Thank you for saying “I feel what you feel.” Yes, I think later indeed I will realize I wasn’t missing some parts after all. Thank you for connecting. Thank you for saying you understand. Chat soon ~ Sam 🙂
Sometimes when I read your blog I feel like you’re channeling my life, my brain. It gives me such great hope that you write this. I’m not alone. I so appreciate your honesty and humility. Thank you.
I much appreciate your comment. Thank you very much. At times, I do feel like I am “channeling” others’ journeys. It is so important to me that females with Aspergers no longer feel alone and isolated. Your words mean a great deal. Hugs to you ~ Sam
Minus the parts involving children/motherhood, your list of worries is pretty much exactly what my own list of worries would look like. Which is exactly why I enjoy reading your blog– it’s nice not to feel so alone.
Thanks AliceLost. Nice of you to leave a comment. Sending you love ~ Sam 🙂
I love this post. I love the ladder against the triangle analogy. I love seeing on paper that someone else functions like this, although it makes me sad to relate to the negative feelings it causes you :(. Seeing a chart, with a simple analogy of how I (we, you, others like this) think is super soothing because it gives me a “why”. I obsess over the “why”s”. Saturday I spent 7 obsessive hours on a pastel painting for a gift, while my dear hubs did everything I’d wanted done all week, including having fun with our 3 and 5 year old. I shunned the laundry, the housework, phone calls I needed to make, a social invitation, bills that needed paying – yet as I painted i obsessed over it all. But it was a darn good piece of art when I was done, and ohiamsoblessed that my husband took care of almost everything I was worried about. I wish simple tasks did not lead me to total fear and inaction, but it does, especially when the to do list runs off the paper, up my thigh and down my forearm (loathe the end of the school year). And your poem, the telling yourself (and us) that it is okay to be who we are was awesome, although my own LV is screaming at it. Before I read about asperger’s last week, I thought I had some sort of self help obsession – be a better mother, art director, wife, person, daughter, sister, friend – I spend way too much time making real and imaginary pinterest boards of what my life should be and trying to find normal.
And speaking of over sharing…
And over relating to your words and spitting out my version…
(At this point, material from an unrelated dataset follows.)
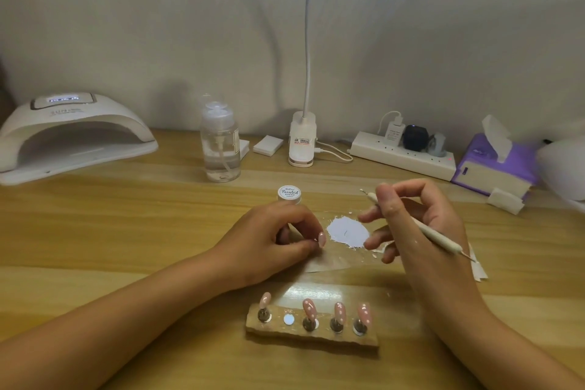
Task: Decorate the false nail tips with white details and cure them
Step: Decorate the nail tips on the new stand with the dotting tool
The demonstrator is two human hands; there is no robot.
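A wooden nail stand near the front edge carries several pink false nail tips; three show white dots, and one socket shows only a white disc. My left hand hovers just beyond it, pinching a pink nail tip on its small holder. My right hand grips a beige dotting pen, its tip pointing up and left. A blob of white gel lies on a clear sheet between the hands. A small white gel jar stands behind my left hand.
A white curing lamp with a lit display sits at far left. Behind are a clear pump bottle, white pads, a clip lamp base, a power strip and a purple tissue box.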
(mememememeMeme) (did you sing it?)
Yeah, sorry for that.
But thanks for your blog. It is worth it. It does make a difference. And you are a beautiful, quirky (compliment, Ally McBeal style) person who in sharing your experiences has helped me to feel a hundred epiphanies over the last week (and to schedule one VIDA – very important doctor appointment). My goal is not an official Aspie diagnosis, it is to begin therapy, NO MORE DRUGS, to help me be ok with me. I don’t want to treat the symptoms like every doctor and therapist has done my whole life. I shunned anxiety meds and all the prozacs 5 years ago (after being medicated since age 11), and there’s a bottle of cymbalta on my counter that sits unopened and causes me much stress every time I look at it. What I want is to have the tools (neatly organized in little Rubbermaid totes with hand lettered, color coded labels) to file in my brain for use when I’m so far in my head I can’t function without pain and fear.
Whew. And now, that I blogged all over your blog (selfish selfish selfish) I must go wake up my littles and go out in that scary world. Keep writing, keep discovering, keep inspiring, Sam. This blog means a lot.